» **ABOUT THIS EXERCISE**
Lift out, unaltered, the lines of the material below between the line holding "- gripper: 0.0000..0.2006" and the line holding "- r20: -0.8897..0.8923", counting both.

» **COLLECTED MATERIAL**
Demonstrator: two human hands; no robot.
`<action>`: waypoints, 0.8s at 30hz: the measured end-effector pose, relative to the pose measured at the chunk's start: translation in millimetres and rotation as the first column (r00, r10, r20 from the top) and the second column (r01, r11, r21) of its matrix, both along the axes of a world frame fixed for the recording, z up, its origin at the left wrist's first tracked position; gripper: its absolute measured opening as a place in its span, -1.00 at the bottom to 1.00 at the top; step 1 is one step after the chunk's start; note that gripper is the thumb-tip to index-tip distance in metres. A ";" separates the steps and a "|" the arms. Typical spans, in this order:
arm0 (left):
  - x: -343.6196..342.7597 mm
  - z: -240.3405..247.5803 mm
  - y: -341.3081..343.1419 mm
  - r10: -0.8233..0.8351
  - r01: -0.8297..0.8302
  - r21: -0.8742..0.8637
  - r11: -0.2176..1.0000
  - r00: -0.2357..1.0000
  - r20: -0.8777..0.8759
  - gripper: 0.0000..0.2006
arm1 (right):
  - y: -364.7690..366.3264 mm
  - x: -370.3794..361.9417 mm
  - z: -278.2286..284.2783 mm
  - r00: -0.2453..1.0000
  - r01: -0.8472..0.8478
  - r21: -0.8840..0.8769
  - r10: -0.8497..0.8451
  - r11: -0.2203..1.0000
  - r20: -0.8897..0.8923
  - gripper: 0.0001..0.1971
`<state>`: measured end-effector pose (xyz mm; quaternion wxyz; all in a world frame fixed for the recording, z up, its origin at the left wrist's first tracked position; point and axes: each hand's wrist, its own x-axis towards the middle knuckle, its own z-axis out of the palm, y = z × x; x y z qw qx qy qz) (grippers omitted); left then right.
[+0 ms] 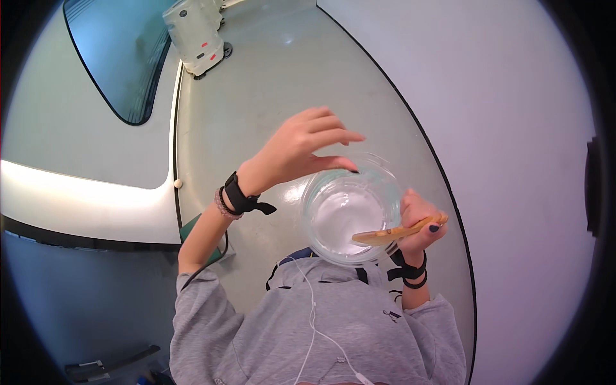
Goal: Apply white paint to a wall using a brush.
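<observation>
A clear round glass bowl (385,172) with something smooth and white inside it is in front of my body. My right hand (417,215) is closed around the handle of a wooden spoon or spatula (378,238), whose flat end reaches over the bowl from the right. This hand is right against the bowl's side; whether it also grips the bowl is hidden. Above the far left rim hovers my left hand (305,144), fingers stretched and thumb apart, holding nothing. I cannot tell if its thumb touches the glass.
Beneath the bowl lies a grey floor (282,77). A tall white wheeled machine (197,38) stands at the far left, beside a curved white wall with a dark window (119,54). A pale wall (507,192) rises on the right. A green object (190,230) is by my left elbow.
</observation>
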<state>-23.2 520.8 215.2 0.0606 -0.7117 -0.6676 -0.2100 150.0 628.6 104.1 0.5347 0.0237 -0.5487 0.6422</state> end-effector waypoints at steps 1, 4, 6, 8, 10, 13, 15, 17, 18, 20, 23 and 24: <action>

» **THE ANSWER**
  - gripper: 0.0000..0.2006
arm1 (right):
  - y: -364.7690..366.3264 mm
  - x: -370.3794..361.9417 mm
  - z: -278.2286..284.2783 mm
  - r00: -0.2453..1.0000
  - r01: -0.8472..0.8478
  - r21: -0.8840..0.8769
  - r10: -0.8497..0.8451
  - r11: -0.2203..1.0000
  - r20: -0.8897..0.8923

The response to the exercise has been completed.